Roses' team has created mouse models with which they could study TOMM40 variations further, but they need additional research funding to pursue prospective analysis and to investigate the TOMM40-based risk algorithm as part of an Alzheimer's prevention drug trial.
The new phased haplotype assay available through Polymorphic and used in the latest analysis of African American populations is much more precise than the allele specific testing being employed in the TOMMORROW study, according to Roses, and could potentially be used to gauge APOE-TOMM40 haplotypes for all ethnic groups. "The TOMMORROW trial is [already] underway with specified validated assays, and it would be very disruptive to try to add each improvement to a multi-year trial," he noted "However, improvements in assays and in phase sequencing can be examined later as exploratory data."
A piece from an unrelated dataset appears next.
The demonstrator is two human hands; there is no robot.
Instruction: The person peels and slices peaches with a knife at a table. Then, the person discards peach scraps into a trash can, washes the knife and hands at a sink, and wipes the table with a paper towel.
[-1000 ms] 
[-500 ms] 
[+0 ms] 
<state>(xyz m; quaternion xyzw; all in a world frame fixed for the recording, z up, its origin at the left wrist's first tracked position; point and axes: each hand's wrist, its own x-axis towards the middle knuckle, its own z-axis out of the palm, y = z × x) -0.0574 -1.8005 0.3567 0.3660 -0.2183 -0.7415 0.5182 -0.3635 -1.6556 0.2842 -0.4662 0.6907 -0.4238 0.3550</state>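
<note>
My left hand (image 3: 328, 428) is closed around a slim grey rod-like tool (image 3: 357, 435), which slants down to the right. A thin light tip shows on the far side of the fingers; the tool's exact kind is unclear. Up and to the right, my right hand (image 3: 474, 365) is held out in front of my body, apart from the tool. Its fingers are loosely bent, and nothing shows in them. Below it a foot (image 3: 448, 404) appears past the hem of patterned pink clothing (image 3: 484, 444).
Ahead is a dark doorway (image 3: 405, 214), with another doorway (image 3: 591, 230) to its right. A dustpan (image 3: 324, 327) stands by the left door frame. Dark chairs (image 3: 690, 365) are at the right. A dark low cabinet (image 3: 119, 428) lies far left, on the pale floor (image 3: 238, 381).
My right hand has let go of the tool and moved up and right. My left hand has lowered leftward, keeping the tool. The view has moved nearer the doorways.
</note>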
Roses is conducting several collaborative exploratory studies regarding the role of APOE-TOMM40 haplotypes in Alzheimer's in various populations, including other prospective studies in Caucasians, African-Americans, Japanese, and other ethnic groups. However, performing the in-phase assay is expensive. So, for now, Roses is attempting to lower costs by first first gauging APOE and TOMM40 genotypes then retesting the APOE heterozygotes (APOE3/4) using the in-phase assay.
"Presumably, if next-generation sequencing concentrates on accurate sequencing of long [TOMM40] polyT lengths, a simpler technology for measuring in-phase haplotypes will be available," Roses reflected over e-mail. "However, by the time the data are available from the TOMMORROW study with respect to [drug] efficacy, new APOE-TOMM40 haplotypes in various ethnic populations will be defined and then tested for specific age of onset distribution in those populations to understand how best to apply these new 'non-Caucasian,' highly informative haplotypes accurately."